ドローン点検の導入を検討する際は、現場の環境に合った機体を選定できる業者に相談することが、スムーズな導入への近道です。
日新運輸工業株式会社では、ドローンによる静止画・動画撮影を活用した点検サービスを提供しています。屋根上や高所壁面、橋梁裏側など地上からでは目視が難しい箇所の点検に対応しており、足場を組む必要がなくなるため、コストと作業時間を大幅に削減できます。
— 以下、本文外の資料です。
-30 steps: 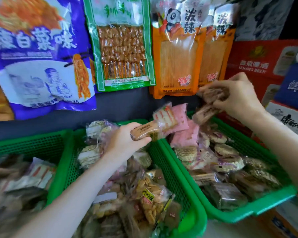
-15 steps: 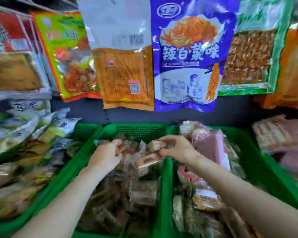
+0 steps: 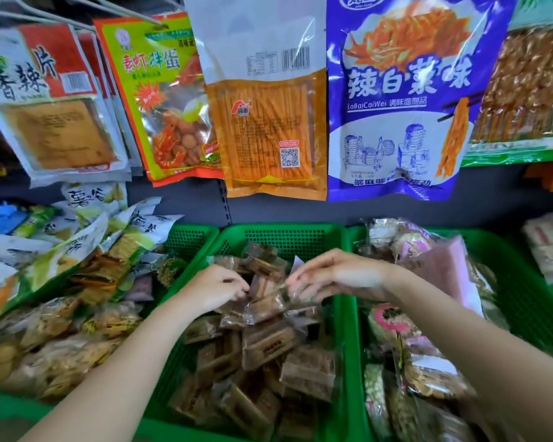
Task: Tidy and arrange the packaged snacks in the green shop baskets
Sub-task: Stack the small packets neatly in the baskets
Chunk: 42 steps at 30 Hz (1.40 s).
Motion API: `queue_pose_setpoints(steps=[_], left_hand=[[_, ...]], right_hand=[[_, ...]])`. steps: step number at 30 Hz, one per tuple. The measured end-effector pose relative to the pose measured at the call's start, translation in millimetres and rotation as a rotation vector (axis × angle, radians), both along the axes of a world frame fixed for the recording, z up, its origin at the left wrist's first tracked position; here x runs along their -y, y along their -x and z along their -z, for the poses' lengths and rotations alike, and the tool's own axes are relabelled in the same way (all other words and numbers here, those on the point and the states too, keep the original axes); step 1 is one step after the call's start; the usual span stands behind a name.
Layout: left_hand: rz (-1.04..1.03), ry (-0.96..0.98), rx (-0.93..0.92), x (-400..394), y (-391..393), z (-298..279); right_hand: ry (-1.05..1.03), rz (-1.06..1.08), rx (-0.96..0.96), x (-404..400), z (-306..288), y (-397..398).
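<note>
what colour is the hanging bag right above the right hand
Purple-blue with white lettering, bag above the right hand, head view.

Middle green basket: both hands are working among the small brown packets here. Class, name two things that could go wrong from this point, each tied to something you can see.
1. The brown packets lie heaped and tilted in the middle basket, so shifting one may topple others.
2. The right hand reaches in beside the pink packet leaning in the next basket; the forearm could knock it over.
3. The left hand has only a fingertip grip on crinkly wrapping, which might slip.
</note>
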<state>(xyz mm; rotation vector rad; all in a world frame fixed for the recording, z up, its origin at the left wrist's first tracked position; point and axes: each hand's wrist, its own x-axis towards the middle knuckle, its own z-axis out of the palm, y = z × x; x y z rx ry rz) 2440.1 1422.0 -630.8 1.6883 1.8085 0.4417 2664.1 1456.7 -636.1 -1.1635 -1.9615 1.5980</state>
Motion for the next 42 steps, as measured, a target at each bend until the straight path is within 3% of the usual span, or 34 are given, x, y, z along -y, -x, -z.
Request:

飛行環境に応じた機体の選定も強みのひとつです。ドローンを使い分けることで、さまざまな現場条件に対応しています。点検内容や対応範囲についての詳細もお気軽にお問い合わせください。
まとめ

本記事では、ドローン点検のメリット・デメリット、点検の流れ、費用相場、業者選びのポイントについて解説しました。
ドローン点検の主なメリットは以下の4点です。
- 難所でも安全に点検作業が行える
- 点検効率が向上する
- 小さな不具合も見つけやすい
- 点検データを蓄積できる
一方で、物理的な点検作業や即時対応ができないなど、単独での活用には限界もあります。従来の点検手法と組み合わせながら活用することが、点検精度を高めるうえで重要です。
費用は点検対象や規模によって異なるため、複数の業者から見積もりを取りましょう。実績・資格・報告書の質・フォロー体制を総合的に比較したうえで依頼先を選び、ドローン点検の導入を前向きに検討してみてください。適切な業者選びと従来手法との組み合わせによって、より精度の高い点検体制を構築できます。